## Your objective
Would you please repeat the data that follows, exactly as it reads?

━━━━━━━━

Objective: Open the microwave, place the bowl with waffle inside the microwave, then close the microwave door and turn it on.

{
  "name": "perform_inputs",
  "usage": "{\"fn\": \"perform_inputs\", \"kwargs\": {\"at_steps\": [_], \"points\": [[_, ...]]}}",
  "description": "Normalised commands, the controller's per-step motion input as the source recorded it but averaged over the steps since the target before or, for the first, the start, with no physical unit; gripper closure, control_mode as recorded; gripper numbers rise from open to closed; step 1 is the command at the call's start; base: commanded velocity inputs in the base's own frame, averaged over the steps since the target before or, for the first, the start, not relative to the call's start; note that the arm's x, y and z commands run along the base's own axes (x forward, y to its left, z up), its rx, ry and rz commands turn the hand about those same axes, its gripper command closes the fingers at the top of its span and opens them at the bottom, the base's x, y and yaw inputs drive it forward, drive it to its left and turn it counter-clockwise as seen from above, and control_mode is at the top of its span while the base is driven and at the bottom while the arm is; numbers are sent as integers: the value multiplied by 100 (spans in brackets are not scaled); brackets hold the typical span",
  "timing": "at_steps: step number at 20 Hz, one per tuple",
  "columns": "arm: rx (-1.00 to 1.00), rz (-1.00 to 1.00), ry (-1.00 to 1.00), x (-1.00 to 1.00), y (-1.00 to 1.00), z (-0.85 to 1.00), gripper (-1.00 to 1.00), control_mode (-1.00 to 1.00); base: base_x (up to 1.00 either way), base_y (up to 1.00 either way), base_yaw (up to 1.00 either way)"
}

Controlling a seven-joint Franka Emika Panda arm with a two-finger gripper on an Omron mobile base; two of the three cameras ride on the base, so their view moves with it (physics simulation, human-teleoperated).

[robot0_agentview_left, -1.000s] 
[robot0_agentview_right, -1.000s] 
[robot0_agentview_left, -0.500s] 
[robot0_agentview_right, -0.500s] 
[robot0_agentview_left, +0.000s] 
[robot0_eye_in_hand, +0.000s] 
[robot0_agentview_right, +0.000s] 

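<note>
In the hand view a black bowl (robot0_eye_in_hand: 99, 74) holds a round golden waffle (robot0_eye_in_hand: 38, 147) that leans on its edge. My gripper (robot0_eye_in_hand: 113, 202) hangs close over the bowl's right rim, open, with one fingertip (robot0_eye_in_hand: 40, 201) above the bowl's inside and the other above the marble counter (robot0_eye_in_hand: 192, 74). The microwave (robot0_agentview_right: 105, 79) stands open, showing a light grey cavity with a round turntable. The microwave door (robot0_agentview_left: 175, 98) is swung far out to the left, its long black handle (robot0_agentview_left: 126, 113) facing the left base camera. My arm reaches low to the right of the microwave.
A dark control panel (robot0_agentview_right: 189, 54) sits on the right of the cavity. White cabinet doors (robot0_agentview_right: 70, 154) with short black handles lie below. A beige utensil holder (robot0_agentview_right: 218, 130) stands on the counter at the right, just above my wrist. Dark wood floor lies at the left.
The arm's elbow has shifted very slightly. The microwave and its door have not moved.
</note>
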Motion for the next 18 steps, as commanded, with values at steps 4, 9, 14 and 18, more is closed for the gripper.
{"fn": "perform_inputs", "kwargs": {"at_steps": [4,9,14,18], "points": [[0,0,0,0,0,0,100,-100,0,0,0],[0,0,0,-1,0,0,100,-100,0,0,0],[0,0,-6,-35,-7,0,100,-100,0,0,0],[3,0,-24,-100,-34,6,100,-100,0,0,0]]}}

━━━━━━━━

## Result of this task
Objective: Open the microwave, place the bowl with waffle inside the microwave, then close the microwave door and turn it on.

{
  "name": "perform_inputs",
  "usage": "{\"fn\": \"perform_inputs\", \"kwargs\": {\"at_steps\": [_], \"points\": [[_, ...]]}}",
  "description": "Normalised commands, the controller's per-step motion input as the source recorded it but averaged over the steps since the target before or, for the first, the start, with no physical unit; gripper closure, control_mode as recorded; gripper numbers rise from open to closed; step 1 is the command at the call's start; base: commanded velocity inputs in the base's own frame, averaged over the steps since the target before or, for the first, the start, not relative to the call's start; note that the arm's x, y and z commands run along the base's own axes (x forward, y to its left, z up), its rx, ry and rz commands turn the hand about those same axes, its gripper command closes the fingers at the top of its span and opens them at the bottom, the base's x, y and yaw inputs drive it forward, drive it to its left and turn it counter-clockwise as seen from above, and control_mode is at the top of its span while the base is driven and at the bottom while the arm is; numbers are sent as integers: the value multiplied by 100 (spans in brackets are not scaled); brackets hold the typical span",
  "timing": "at_steps: step number at 20 Hz, one per tuple",
  "columns": "arm: rx (-1.00 to 1.00), rz (-1.00 to 1.00), ry (-1.00 to 1.00), x (-1.00 to 1.00), y (-1.00 to 1.00), z (-0.85 to 1.00), gripper (-1.00 to 1.00), control_mode (-1.00 to 1.00); base: base_x (up to 1.00 either way), base_y (up to 1.00 either way), base_yaw (up to 1.00 either way)"
}

Controlling a seven-joint Franka Emika Panda arm with a two-finger gripper on an Omron mobile base; two of the three cameras ride on the base, so their view moves with it (physics simulation, human-teleoperated).

[robot0_agentview_left, -1.000s] 
[robot0_agentview_right, -1.000s] 
[robot0_agentview_left, -0.500s] 
[robot0_agentview_right, -0.500s] 
[robot0_agentview_left, +0.000s] 
[robot0_eye_in_hand, +0.000s] 
[robot0_agentview_right, +0.000s] 

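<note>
In the hand view a black bowl (robot0_eye_in_hand: 99, 74) holds a round golden waffle (robot0_eye_in_hand: 38, 147) that leans on its edge. My gripper (robot0_eye_in_hand: 113, 202) hangs close over the bowl's right rim, open, with one fingertip (robot0_eye_in_hand: 40, 201) above the bowl's inside and the other above the marble counter (robot0_eye_in_hand: 192, 74). The microwave (robot0_agentview_right: 105, 79) stands open, showing a light grey cavity with a round turntable. The microwave door (robot0_agentview_left: 175, 98) is swung far out to the left, its long black handle (robot0_agentview_left: 126, 113) facing the left base camera. My arm reaches low to the right of the microwave.
A dark control panel (robot0_agentview_right: 189, 54) sits on the right of the cavity. White cabinet doors (robot0_agentview_right: 70, 154) with short black handles lie below. A beige utensil holder (robot0_agentview_right: 218, 130) stands on the counter at the right, just above my wrist. Dark wood floor lies at the left.
The arm's elbow has shifted very slightly. The microwave and its door have not moved.
</note>
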Motion for the next 18 steps, as commanded, with values at steps 4, 9, 14 and 18, more is closed for the gripper.
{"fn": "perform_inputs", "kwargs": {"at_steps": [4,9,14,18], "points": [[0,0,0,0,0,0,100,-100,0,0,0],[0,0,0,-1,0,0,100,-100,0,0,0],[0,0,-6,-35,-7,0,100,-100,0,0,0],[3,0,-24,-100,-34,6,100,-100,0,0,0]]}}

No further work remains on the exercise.